Listed entries:
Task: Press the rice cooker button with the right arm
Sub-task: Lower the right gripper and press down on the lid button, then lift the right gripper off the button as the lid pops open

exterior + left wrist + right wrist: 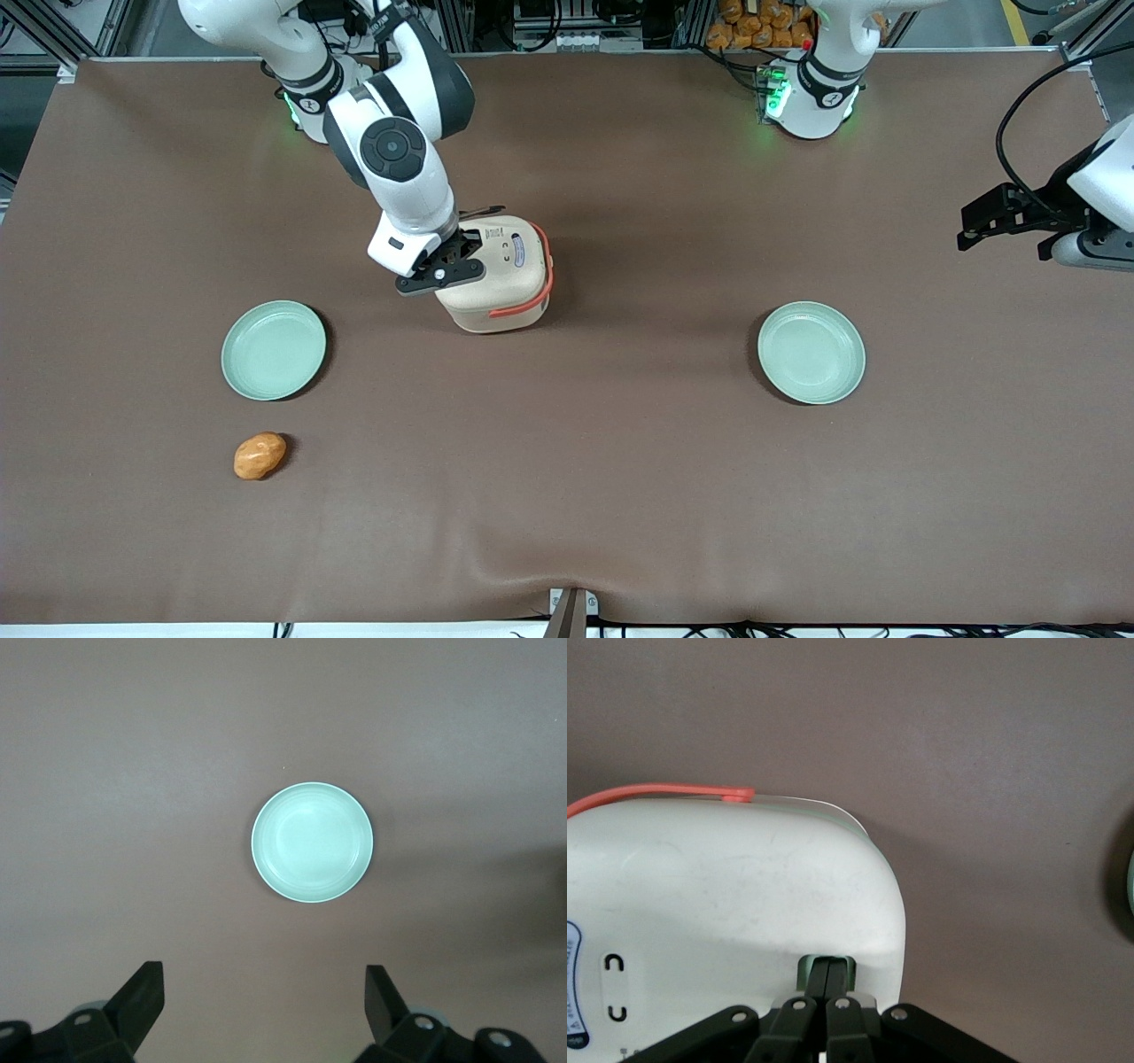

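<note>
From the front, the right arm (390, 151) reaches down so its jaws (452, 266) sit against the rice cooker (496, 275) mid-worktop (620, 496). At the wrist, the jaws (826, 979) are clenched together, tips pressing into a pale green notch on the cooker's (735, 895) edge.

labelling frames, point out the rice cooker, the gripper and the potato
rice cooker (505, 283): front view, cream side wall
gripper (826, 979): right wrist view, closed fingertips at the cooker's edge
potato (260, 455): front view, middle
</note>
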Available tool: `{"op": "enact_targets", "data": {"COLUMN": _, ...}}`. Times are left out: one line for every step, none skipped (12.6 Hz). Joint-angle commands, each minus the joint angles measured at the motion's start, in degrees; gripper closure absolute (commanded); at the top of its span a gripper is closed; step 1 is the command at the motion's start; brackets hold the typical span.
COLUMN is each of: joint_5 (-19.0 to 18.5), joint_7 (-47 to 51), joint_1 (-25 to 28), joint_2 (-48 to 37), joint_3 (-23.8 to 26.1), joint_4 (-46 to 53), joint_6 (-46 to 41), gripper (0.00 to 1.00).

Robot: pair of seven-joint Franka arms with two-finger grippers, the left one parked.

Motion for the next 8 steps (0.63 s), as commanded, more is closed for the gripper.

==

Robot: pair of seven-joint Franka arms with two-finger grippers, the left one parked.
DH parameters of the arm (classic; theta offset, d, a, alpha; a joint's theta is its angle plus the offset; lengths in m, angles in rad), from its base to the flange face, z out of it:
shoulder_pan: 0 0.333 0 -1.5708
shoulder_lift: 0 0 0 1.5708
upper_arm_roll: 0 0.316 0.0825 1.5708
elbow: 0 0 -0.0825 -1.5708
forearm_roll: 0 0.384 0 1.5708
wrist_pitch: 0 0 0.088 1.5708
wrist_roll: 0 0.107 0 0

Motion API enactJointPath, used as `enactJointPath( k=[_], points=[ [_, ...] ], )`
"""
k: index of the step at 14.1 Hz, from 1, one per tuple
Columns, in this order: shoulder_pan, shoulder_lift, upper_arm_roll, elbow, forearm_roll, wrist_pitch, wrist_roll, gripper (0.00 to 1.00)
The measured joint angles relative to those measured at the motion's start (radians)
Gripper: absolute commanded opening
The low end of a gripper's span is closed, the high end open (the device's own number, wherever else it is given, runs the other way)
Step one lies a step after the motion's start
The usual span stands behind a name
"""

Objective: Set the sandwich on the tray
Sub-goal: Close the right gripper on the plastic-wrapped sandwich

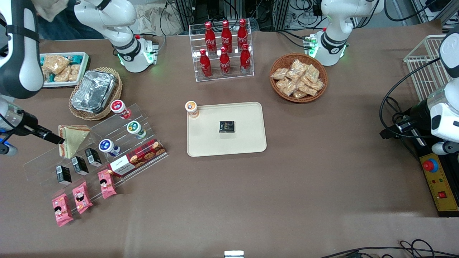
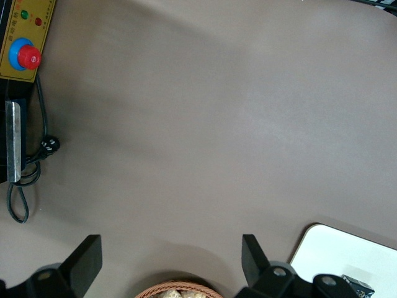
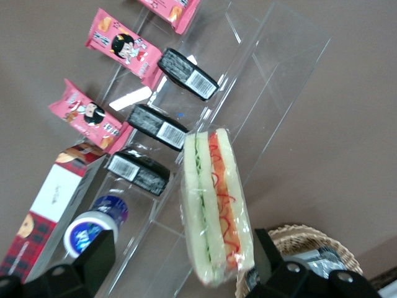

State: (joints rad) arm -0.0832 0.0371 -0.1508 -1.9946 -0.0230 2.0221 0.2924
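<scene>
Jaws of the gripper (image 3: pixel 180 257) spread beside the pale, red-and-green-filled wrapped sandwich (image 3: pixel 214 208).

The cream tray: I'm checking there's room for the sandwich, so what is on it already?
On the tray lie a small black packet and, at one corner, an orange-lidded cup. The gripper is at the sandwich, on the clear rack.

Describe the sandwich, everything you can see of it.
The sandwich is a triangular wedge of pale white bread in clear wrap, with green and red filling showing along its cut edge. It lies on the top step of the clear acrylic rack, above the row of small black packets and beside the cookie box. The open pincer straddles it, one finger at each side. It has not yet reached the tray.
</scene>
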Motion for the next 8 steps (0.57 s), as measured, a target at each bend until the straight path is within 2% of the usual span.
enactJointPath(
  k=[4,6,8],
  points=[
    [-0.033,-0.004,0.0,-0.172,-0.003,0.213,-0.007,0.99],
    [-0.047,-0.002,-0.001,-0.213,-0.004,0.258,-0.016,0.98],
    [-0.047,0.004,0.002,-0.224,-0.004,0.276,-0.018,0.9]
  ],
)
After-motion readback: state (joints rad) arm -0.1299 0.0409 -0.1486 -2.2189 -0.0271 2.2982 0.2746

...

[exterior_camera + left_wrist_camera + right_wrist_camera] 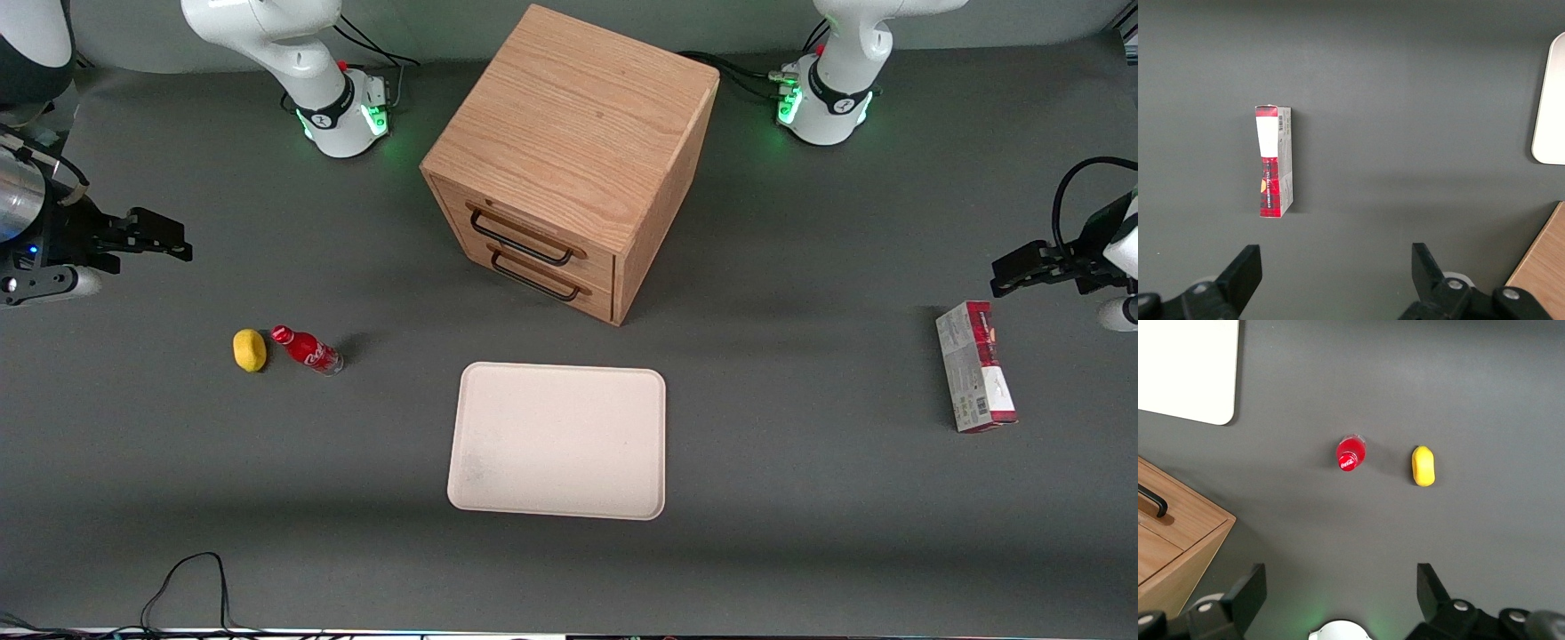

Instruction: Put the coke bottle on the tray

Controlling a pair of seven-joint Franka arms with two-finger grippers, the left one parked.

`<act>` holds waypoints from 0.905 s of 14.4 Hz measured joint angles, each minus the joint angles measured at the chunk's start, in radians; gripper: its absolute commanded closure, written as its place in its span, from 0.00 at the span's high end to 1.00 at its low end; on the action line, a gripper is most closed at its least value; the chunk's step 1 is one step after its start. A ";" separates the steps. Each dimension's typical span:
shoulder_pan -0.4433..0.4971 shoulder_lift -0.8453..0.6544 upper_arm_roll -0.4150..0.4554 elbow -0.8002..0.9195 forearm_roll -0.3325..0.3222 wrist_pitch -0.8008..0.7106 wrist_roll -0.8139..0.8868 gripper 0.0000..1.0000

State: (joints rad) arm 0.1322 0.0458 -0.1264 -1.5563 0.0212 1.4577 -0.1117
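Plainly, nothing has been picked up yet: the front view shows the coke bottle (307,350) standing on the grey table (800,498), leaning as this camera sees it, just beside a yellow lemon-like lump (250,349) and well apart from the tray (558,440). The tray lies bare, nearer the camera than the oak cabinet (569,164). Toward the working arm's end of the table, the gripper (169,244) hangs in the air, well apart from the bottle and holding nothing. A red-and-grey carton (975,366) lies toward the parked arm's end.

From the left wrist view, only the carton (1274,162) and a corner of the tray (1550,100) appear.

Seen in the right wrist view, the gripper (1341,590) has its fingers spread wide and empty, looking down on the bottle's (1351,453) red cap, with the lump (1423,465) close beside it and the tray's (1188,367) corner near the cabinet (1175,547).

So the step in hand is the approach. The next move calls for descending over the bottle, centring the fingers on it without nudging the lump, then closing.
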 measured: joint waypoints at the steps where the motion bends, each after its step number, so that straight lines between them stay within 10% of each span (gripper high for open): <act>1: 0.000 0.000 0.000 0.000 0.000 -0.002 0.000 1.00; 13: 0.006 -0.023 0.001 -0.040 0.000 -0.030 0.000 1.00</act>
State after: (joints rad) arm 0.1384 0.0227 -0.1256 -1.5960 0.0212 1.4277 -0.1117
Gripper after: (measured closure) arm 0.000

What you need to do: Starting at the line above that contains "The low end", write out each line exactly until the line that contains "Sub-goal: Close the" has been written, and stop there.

Response area:
The low end of a gripper's span is closed, the high end open (the device's own number, wherever else it is given, runs the other way)
Step one lies a step after the motion's start
The usual span stands behind a name
"""

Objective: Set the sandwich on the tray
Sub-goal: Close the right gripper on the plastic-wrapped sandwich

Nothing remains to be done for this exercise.